Task directions:
When you find the line with "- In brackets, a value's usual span" among the records below, reproduce it and each line after it exactly, ending with the line with "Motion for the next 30".

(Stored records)
((

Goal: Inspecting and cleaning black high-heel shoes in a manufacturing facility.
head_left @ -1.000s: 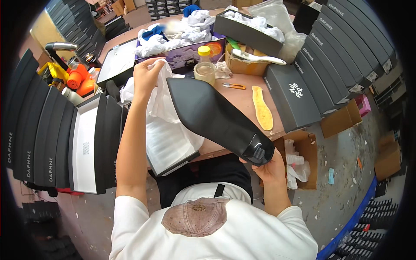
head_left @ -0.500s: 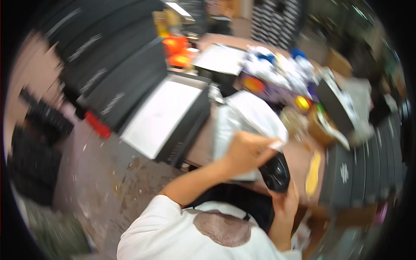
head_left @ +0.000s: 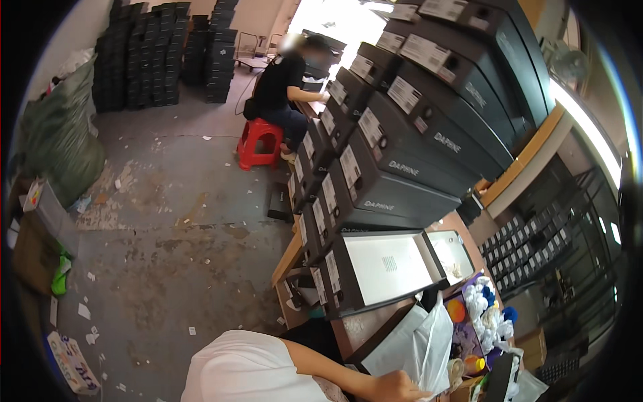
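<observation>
My left hand [head_left: 396, 386] is at the lower edge, its fingers closed and pinched together. A small bit of something white shows at the fingertips; its kind I cannot make out, as the picture's edge cuts it off. White wrapping paper [head_left: 416, 345] stands up just beyond the hand, in or against a dark box on the table. Behind it lies an open black shoebox [head_left: 385, 266] with a white inside. My right hand is out of view, and so is the black shoe.
Stacked black shoeboxes [head_left: 408, 161] rise high along the table. A purple box [head_left: 467, 335] of white and blue wads stands at the right. A co-worker [head_left: 274, 84] sits on a red stool [head_left: 260, 142] farther off. Paper scraps litter the floor [head_left: 167, 268].
My view has swung to the left and up, bringing in the floor, box stacks and co-worker. My right hand and the black shoe have left the picture; my left hand sits at its lower edge.
</observation>
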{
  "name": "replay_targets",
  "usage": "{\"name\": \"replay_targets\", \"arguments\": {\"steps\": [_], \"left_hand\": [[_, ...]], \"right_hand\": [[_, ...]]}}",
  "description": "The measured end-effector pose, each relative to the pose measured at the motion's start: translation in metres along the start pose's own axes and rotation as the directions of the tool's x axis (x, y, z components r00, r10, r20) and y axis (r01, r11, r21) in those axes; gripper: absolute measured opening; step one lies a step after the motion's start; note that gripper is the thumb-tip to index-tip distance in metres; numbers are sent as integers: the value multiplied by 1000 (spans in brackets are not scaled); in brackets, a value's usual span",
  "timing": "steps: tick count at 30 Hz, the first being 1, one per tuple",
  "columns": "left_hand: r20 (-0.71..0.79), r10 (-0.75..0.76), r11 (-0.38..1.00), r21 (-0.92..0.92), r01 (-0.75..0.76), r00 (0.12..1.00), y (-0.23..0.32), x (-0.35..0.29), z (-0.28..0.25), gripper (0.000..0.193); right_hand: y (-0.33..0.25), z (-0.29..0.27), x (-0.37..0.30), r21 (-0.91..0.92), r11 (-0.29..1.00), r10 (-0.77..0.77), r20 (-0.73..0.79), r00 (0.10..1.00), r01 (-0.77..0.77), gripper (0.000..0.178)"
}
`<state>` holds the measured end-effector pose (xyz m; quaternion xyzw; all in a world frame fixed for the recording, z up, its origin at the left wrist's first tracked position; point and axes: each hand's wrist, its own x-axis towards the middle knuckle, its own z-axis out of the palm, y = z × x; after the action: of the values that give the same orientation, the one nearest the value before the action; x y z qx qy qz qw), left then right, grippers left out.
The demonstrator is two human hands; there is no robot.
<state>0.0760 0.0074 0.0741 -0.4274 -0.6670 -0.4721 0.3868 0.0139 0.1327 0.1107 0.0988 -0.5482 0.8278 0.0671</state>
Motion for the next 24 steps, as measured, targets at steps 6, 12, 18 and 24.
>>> {"name": "replay_targets", "arguments": {"steps": [6, 12, 18, 24], "left_hand": [[36, 60, 996, -70, -58, 998, -10, -30, -11, 31], [176, -353, 878, -277, 390, 919, -23, -41, -42, 33], [763, -525, -513, -637, 575, 377, -64, 26, -35, 66], [779, -442, -664, -618, 421, 444, -36, 35, -39, 60]], "right_hand": [[-11, 29, 16, -156, 978, -130, 82, 988, 142, 50], [-16, 24, -4, -310, 924, -213, 66, 975, 223, 51], [-16, 21, -22, -403, 866, -302, 53, 952, 297, 51], [-13, 16, -44, -456, 800, -446, -20, 895, 389, 52]]}}
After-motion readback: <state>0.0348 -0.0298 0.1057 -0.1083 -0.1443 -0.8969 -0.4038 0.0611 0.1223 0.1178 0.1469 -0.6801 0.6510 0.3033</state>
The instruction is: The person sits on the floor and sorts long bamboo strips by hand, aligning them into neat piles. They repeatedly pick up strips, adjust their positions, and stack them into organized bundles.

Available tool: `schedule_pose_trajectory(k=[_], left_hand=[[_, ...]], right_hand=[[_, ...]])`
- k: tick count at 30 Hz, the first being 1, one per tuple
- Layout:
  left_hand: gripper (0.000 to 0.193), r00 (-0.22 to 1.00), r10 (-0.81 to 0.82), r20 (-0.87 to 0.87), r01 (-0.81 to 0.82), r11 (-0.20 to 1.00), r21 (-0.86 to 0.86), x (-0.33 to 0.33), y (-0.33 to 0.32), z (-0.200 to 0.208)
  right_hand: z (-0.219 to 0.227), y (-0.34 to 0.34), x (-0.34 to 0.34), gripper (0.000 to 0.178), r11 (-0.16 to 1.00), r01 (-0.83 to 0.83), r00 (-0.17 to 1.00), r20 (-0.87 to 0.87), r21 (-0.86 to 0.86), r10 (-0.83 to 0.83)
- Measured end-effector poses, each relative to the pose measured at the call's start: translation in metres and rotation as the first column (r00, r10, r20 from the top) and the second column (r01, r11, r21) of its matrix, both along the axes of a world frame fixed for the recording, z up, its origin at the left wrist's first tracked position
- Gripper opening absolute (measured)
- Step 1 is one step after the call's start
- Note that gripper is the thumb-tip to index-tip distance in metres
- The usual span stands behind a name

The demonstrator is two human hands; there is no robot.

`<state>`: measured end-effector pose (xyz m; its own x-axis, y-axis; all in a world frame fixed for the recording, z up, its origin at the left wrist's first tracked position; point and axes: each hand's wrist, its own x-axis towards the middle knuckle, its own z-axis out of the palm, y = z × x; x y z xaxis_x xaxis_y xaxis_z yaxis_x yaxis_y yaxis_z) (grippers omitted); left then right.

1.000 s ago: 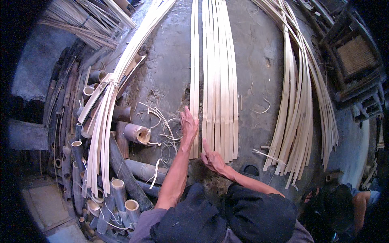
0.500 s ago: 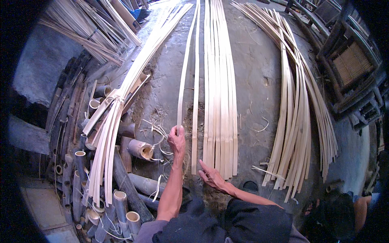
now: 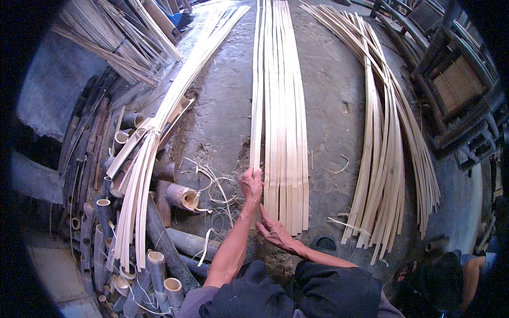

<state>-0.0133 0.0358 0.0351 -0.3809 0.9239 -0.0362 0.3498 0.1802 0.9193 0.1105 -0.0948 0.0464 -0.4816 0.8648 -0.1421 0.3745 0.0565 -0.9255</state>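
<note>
Holds right hand (image 3: 274, 233) open, fingers extended, just beside the near end of a row of bamboo strips (image 3: 286, 153). Farther off, grips a bamboo strip (image 3: 256, 143) in left hand (image 3: 251, 183), along the row's left side on the floor (image 3: 331, 106).

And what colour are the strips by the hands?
Pale cream strips, whitish toward the far end; best in the head view.

Left fingers (image 3: 256, 174) hold a pale strip (image 3: 256, 135) beside similar strips (image 3: 283, 159).
</note>
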Motion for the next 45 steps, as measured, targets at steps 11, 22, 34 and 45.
schedule_pose_trajectory(k=[11, 22, 34, 45], left_hand=[[0.023, 0.892, -0.135, -0.432, 0.181, 0.981, 0.067, -0.001, -0.019, -0.032], [0.036, 0.859, -0.192, -0.475, 0.233, 0.972, 0.029, 0.001, -0.034, -0.035], [0.05, 0.811, -0.128, -0.57, 0.107, 0.992, -0.07, -0.013, -0.035, -0.008], [0.047, 0.838, -0.145, -0.527, 0.13, 0.989, -0.065, -0.009, -0.033, -0.021]], right_hand=[[-0.02, -0.003, 0.008, 0.074, 0.966, -0.043, 0.997, -0.074, -0.253, 0.025], [-0.063, -0.007, 0.007, 0.056, 0.995, 0.04, 0.983, -0.177, -0.094, -0.056], [-0.067, 0.011, 0.005, 0.059, 0.952, 0.018, 0.983, -0.168, -0.305, -0.073], [-0.069, 0.02, 0.005, 0.084, 0.948, -0.088, 0.985, 0.167, 0.305, 0.038]])
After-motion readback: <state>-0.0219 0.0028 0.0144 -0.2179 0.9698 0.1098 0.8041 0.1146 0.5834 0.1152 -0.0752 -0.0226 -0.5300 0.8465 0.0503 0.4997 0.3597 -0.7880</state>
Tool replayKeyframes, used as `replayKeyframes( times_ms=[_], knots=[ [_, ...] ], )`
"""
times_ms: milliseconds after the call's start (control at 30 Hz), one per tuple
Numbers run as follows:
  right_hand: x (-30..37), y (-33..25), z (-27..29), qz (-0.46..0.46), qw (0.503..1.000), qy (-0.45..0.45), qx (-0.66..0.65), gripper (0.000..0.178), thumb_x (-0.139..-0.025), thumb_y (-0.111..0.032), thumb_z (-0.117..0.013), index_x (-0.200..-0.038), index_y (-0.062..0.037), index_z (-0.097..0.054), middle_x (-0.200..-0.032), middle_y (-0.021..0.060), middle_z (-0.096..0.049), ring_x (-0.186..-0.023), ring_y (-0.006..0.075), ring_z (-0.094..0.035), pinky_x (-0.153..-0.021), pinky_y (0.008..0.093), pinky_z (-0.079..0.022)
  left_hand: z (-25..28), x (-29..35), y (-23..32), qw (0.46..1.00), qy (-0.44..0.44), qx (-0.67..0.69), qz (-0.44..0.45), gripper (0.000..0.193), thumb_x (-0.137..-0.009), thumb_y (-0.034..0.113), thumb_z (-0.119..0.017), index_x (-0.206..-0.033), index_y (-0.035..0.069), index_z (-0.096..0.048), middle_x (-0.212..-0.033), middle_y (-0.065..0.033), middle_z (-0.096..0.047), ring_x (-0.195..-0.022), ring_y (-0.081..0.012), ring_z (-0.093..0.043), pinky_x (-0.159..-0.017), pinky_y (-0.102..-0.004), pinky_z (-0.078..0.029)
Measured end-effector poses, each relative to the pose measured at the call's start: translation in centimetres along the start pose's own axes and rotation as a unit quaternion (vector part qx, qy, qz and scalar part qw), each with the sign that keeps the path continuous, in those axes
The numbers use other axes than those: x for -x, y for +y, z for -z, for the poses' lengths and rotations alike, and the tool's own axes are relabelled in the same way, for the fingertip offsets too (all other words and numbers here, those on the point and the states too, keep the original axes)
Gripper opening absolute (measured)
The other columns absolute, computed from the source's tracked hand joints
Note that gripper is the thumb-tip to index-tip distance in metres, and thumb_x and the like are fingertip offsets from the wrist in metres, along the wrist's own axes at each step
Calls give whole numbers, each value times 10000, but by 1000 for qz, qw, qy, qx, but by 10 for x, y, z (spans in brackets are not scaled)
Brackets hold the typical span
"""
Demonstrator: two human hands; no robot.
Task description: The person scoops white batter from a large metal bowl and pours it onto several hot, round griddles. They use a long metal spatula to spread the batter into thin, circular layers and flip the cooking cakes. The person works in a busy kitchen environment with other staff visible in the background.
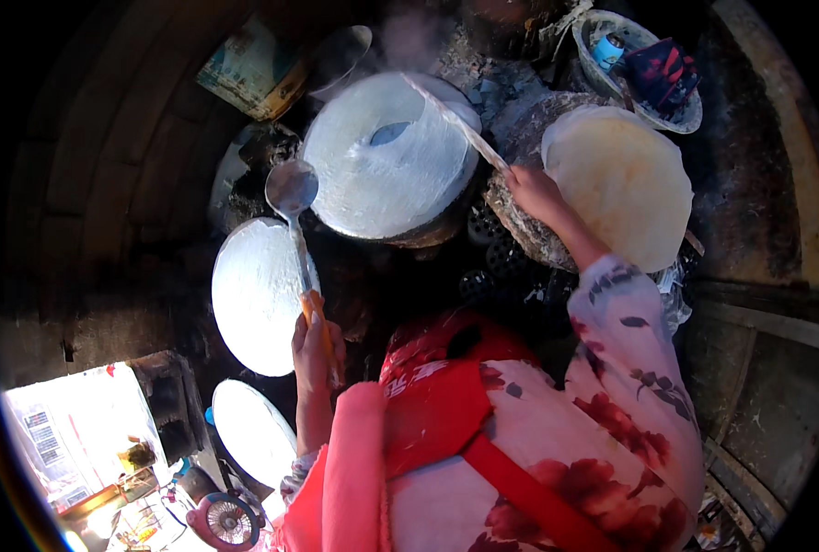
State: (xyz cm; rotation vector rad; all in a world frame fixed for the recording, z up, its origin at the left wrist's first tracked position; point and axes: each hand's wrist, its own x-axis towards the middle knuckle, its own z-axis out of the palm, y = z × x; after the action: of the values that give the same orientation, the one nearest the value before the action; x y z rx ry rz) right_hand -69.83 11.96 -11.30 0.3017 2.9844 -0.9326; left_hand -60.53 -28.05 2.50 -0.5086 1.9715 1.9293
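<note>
My left hand (316, 354) is closed around the orange handle of a metal ladle (292, 189). The ladle's round bowl is raised near the left edge of a large round pan (336, 175). A white, wet-looking layer covers that pan, with a darker patch near its middle, and steam rises behind it. In my right hand (534, 191) is a long, thin, pale stick (460, 124), gripped at its near end. It slants across the pan's right side, its tip at the far rim. Beside my right hand lies a large, thin, pale round flatbread (617, 184); whether others lie beneath cannot be told.
A round container of white liquid (253, 299) stands below the ladle, with another white round thing (253, 432) nearer me. A basin (686, 115) holding a blue can and dark cloth sits far right. A worn bucket (251, 69) stands far left; a small fan (228, 521) is lower left.
</note>
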Motion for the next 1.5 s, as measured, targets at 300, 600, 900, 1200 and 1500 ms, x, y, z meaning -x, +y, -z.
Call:
replayKeyframes(
  times_ms=[300,600,900,1200,1500],
  knots=[
    [-57,-75,-1,116,986,-102,64,206,-834,-151,-468,-858,-30,-633,-837,181,-656,-803,345,-647,-706,470,-500,-16,0,8,999,14,45,26,332,-968,312,-420,-1209,83,-423,-634,-20,-464,-393,-91,-432,-331,-209,-348],
    [31,-56,-6,-6,999,-18,45,162,-848,-156,-473,-854,-23,-566,-745,186,-645,-736,371,-640,-654,490,-490,-9,-1,-7,996,-5,76,37,371,-965,341,-430,-1227,79,-446,-622,-7,-424,-414,-85,-383,-368,-202,-308],
    [-31,-56,6,4,998,17,59,164,-788,-110,-484,-821,-36,-628,-795,177,-666,-764,358,-656,-663,465,-514,-21,-2,12,988,-57,128,71,359,-958,320,-435,-1227,82,-446,-636,-10,-427,-425,-84,-360,-388,-203,-286],
    [-39,-72,11,81,991,-39,100,191,-800,-120,-485,-824,-26,-649,-787,189,-665,-749,359,-655,-661,452,-518,-11,-5,15,989,-60,113,74,293,-948,267,-464,-1174,80,-453,-663,-30,-453,-444,-114,-414,-394,-232,-343],
    [3,-93,-6,148,980,-64,118,170,-778,-101,-487,-863,-31,-617,-797,205,-648,-796,380,-639,-704,459,-503,-11,-40,19,997,-44,18,55,235,-930,231,-489,-1113,88,-455,-694,-39,-499,-414,-131,-466,-355,-253,-376]
  ],
)
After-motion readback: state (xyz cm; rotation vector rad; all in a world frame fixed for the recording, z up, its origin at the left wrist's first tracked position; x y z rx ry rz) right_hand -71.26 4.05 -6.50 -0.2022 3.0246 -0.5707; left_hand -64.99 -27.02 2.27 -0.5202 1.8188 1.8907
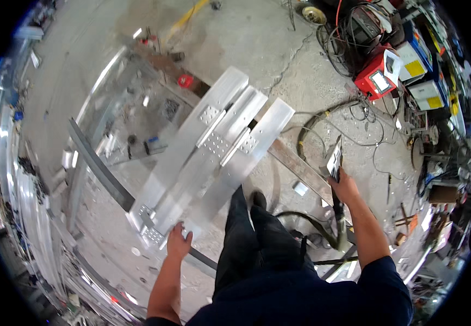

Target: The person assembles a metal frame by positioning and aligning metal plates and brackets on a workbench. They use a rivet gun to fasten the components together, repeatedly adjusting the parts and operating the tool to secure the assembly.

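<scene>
Decent exposure here, pretty bright with a cool, even cast. The aluminum panels (181, 157) kick back a soft, milky glare, and the concrete floor (257, 43) reads pale gray. Can't really tell where the main light sits. The trousers (241, 244) and navy shirt (300, 301) sink to near-black. Fisheye bends the metal stock (15, 190) on the left into arcs, fine detail goes mushy out there, and a black ring with bluish fringing eats the corners.

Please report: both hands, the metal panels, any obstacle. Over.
Left hand open by metal panels, near end. Right hand gripping black-handled tool. Panels silvery, side by side. Possible snag: dark hose looped on floor, right.
</scene>
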`<state>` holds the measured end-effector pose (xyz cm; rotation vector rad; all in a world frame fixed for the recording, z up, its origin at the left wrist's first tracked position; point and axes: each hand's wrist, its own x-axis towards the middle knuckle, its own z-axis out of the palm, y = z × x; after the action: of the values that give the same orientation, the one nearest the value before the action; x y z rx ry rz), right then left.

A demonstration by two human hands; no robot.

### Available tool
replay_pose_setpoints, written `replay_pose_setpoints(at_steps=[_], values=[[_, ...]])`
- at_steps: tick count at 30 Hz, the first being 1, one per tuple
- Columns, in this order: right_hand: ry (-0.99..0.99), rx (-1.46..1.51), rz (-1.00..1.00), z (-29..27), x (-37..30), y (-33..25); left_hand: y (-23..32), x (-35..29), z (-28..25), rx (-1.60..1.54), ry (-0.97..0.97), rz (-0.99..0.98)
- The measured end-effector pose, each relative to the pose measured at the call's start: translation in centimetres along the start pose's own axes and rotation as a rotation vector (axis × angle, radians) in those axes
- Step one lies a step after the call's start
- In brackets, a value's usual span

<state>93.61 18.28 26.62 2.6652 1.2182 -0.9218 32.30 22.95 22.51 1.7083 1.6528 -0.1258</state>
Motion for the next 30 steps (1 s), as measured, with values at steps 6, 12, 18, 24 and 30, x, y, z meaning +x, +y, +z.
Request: replay_pose_setpoints(at_steps=[6, 12, 18, 24, 30], values=[[0.016, -0.049, 0.011, 3.8, 6.4, -0.9, 4.6, 9.3, 4.1, 0.054, 0.004, 0.252], [-0.157, -0.091, 0.029, 10.3, 12.2, -3.4, 12.6, 17.0, 3.9, 0.072, -0.022, 0.396], [-0.247, -0.118, -0.002, 16.2, 15.4, -4.1, 17.2, 21.5, 7.9, 0.138, 0.099, 0.445], [-0.329, -0.207, 0.048, 17.8, 16.7, -5.6, 18.6, 22.9, 12.1, 0.204, 0.208, 0.295], [-0.471, -0.426, -0.017, 16.9, 18.3, -7.3, 19.2, 23.5, 16.0, 0.233, 0.184, 0.4]])
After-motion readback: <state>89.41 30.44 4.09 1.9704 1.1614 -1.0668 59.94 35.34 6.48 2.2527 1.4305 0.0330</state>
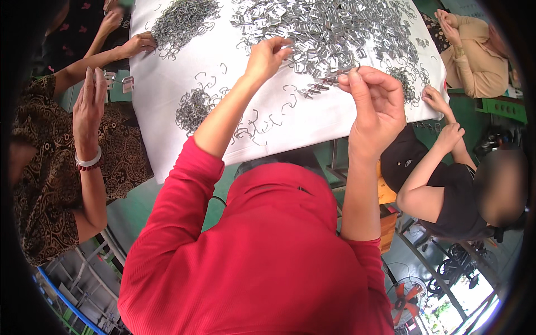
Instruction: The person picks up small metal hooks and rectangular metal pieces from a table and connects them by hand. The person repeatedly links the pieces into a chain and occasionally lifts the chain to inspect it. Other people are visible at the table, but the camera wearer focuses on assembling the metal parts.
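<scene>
My left hand (266,60) reaches over the white-covered table (162,106) to the near edge of a big heap of flat silver metal buckles (335,33). Its thumb and fingers are bent together. Whatever lies between the fingertips is too small to make out. Raised at the table's near edge, my right hand (379,109) pinches a thin metal wire hook between thumb and forefinger. A few dark metal pieces (318,87) lie just left of its fingertips; I cannot tell whether they hang from the hook. Loose bent wire hooks (254,128) are scattered between my forearms.
Wire hooks form piles at the near left (195,109), far left (181,22) and right (405,81). Co-workers sit close on both sides. One person's hand (89,106) with a white bangle is raised at left; another's hand (435,100) touches the table's right edge.
</scene>
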The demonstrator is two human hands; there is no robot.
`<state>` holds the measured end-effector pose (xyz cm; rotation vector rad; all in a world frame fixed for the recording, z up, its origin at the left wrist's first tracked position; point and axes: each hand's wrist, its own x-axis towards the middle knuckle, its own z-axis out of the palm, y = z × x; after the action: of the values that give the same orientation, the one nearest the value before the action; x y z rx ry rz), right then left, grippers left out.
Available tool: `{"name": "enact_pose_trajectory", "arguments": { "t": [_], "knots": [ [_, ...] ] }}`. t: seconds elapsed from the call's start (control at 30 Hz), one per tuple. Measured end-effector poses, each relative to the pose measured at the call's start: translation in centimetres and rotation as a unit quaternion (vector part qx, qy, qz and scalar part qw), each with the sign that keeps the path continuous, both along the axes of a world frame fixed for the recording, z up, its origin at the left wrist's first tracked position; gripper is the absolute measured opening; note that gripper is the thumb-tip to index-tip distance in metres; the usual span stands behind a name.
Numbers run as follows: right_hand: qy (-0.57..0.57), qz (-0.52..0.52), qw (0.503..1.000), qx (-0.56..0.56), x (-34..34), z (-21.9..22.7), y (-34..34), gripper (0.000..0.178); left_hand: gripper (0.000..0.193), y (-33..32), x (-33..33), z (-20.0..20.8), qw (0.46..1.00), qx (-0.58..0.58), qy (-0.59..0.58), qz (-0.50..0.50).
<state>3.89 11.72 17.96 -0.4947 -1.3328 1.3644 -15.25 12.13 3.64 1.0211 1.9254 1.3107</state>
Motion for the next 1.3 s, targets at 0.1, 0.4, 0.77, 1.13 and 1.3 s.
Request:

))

Reply:
- In brackets, a value's usual span

<state>93.61 18.28 26.62 2.6652 1.2182 -0.9218 32.30 22.95 22.51 1.7083 1.6528 -0.1258</state>
Motion for the next 30 steps (1 s), as measured, with values at steps 6, 12, 18, 24 and 30, x, y, z meaning +x, +y, +z.

The answer given above is complete.